In this case, the reason the Pelham Police Department impounded Mr. Stewart’s vehicle at
midnight after his first arrest, towed the vehicle and turned it over to Woody’s was because the
Pelham Police recognized that Mr. Stewart was too intoxicated to drive, was a danger to the public
and should not have access to his vehicle or any vehicle until he was sober again. The Pelham
Police Department entrusted the vehicle to Woody’s pursuant to a contract that Woody’s had with
the Town of Pelham to provide towing and vehicle storage services. The Pelham Police Department
made the decision to take the vehicle and the keys to the vehicle away from Mr. Stewart and
entrusted the vehicle and the keys to Woody’s pursuant to a contract. The Pelham defendants and
Woody’s created this situation by taking the vehicle as well as the keys away from Mr. Stewart.
They had every right to do that. Once again, the Pelham defendants and Woody’s created the
situation and where they went wrong in this case was to let Mr. Stewart have access to his vehicle
14
again before he was sober. These defendants had a duty to take possession of Mr. Stewart’s vehicle
away from him and they undertook that duty, and it is up to a jury to determine the extent of the
breach of the duty and the relationship of the breach of the duty to plaintiffs’ injuries and damages.
No witness in this case will say that Mr. Stewart was ever sober after his first arrest by the Pelham
Police Department at midnight on June 25, 2010.
The Town of Pelham and Woody’s had actual knowledge that the return of the vehicle
would create a risk of harm and they obviously let Mr. Stewart have the vehicle back too soon.
Genuine issues of material fact exist as to whether the towing service entrusted the motor vehicle to
Mr. Stewart and if so whether the towing service should have known Mr. Stewart was intoxicated.
Mr. Wood acknowledged during his deposition that he had an obligation not to give Mr. Stewart his
vehicle back if he was intoxicated. We know by looking at the facts of this case that Mr. Stewart
was intoxicated at midnight the night before the accident and at noontime at the time of the accident
that caused injury to Mrs. Weaver and Mr. Sousa. These facts are not disputed.
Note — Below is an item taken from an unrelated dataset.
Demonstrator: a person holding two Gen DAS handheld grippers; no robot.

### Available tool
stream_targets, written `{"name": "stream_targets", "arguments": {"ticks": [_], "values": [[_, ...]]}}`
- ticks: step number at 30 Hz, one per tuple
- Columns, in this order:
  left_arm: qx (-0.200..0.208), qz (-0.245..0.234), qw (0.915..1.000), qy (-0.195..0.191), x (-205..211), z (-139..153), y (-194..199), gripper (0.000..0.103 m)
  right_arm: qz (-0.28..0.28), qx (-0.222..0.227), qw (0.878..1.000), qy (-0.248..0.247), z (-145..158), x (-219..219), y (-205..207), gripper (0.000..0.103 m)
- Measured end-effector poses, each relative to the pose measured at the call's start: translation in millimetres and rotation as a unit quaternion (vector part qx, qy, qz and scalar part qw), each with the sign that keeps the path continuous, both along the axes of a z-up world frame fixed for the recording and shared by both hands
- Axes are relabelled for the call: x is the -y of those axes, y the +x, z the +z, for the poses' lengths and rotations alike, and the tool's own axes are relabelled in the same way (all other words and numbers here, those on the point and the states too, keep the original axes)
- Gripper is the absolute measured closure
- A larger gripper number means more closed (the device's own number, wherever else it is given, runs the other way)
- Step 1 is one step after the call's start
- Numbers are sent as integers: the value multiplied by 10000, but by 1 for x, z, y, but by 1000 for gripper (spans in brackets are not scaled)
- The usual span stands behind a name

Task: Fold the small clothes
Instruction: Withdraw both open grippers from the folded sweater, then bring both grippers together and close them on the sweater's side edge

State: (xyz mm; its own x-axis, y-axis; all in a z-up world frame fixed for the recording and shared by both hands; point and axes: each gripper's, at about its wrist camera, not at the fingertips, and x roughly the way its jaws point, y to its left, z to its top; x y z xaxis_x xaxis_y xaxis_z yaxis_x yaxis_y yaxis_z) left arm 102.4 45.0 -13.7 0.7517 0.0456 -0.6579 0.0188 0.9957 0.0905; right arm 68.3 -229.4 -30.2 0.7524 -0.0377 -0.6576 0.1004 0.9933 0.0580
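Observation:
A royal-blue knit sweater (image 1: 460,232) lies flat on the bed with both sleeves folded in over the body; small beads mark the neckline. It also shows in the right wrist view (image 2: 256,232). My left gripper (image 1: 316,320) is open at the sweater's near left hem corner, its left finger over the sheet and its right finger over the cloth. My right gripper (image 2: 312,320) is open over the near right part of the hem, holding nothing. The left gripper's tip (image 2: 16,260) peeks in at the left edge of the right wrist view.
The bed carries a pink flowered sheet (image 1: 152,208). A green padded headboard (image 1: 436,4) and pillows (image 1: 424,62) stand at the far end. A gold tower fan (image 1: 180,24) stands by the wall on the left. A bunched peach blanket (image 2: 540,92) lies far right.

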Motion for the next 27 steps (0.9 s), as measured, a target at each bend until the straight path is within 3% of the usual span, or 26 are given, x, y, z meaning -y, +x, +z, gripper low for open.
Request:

Together these defendants (Town of Pelham and Woody’s) gave the keys back to Mr.
Stewart at a time that he was not fit to drive a vehicle. Once again, no witness will say that Mr.
Stewart was not intoxicated from midnight on June 25, 2010 to noontime on June 26, 2010.
Mr. Stewart has admitted that he was not fit to drive a vehicle at any time between midnight
on June 25, 2010 and noontime on June 26, 2010, when the accident occurred. The occurrence of
the terrible accident proves that point. These defendants set the actions and course of conduct by
Mr. Stewart in motion and they may be held responsible for creating this situation. As stated
previously, the Pelham Police Department created this risk by seizing the vehicle from Mr. Stewart
and by placing him in custody, and then releasing him without supervision. It is the granting of
access to Mr. Stewart’s vehicle by the Pelham Police Department and by Woody’s and returning
15
control of the vehicle to Mr. Stewart when he was too intoxicated to drive that is the wrongdoing
here. There is no immunity under these facts.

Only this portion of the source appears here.